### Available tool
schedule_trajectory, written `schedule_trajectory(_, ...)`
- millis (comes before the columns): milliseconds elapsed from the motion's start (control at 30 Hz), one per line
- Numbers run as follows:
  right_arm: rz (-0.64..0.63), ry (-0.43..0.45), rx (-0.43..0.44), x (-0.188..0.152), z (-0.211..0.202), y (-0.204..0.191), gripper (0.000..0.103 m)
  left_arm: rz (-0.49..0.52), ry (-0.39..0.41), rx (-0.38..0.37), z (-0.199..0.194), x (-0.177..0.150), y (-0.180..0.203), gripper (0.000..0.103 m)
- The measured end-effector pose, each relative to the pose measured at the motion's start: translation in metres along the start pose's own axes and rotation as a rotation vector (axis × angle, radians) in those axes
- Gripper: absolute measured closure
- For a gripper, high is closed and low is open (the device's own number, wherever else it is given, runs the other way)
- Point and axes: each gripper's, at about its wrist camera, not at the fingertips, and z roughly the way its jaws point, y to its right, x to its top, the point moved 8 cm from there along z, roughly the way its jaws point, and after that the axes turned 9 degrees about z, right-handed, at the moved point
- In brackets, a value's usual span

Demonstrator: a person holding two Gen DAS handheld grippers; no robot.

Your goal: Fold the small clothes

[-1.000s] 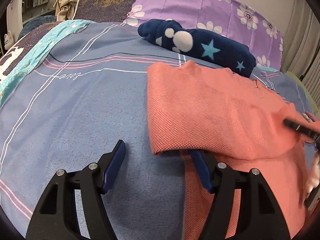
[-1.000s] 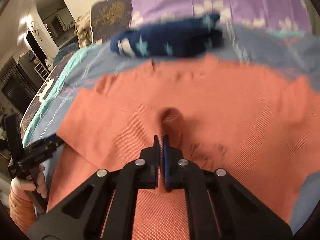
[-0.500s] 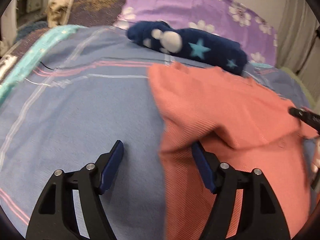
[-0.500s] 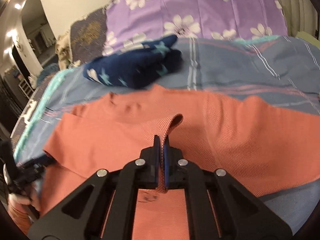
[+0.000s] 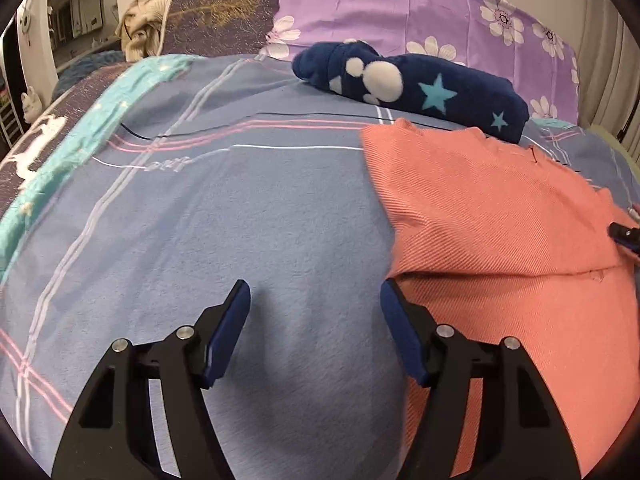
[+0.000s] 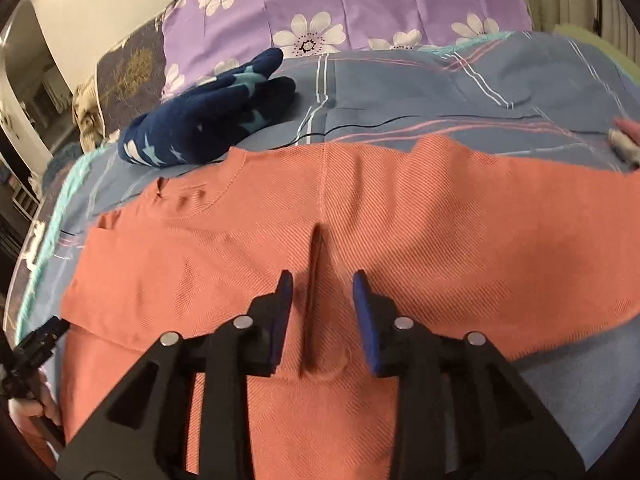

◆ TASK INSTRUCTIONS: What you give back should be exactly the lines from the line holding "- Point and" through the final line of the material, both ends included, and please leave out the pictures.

◆ SOLUTION FOR THIS PROBLEM:
- Point and axes: each gripper's, at about its wrist camera, not at the fingertips, and z roughly the way its jaws point, y to its right, x to its top, the point moved 8 cm from there along z, roughly the way its jaws point, and after that the axes turned 9 degrees about z, right-handed, at the moved point
- In brackets, a value's usual span

Demonstrator: a person holding two Gen DAS handheld grippers; no robot.

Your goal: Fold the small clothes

[-1.000s] 
[-1.000s] 
[-0.500s] 
[-0.500s] 
[+0.000s] 
[+0.000s] 

Nothing more remains to be added to this answer.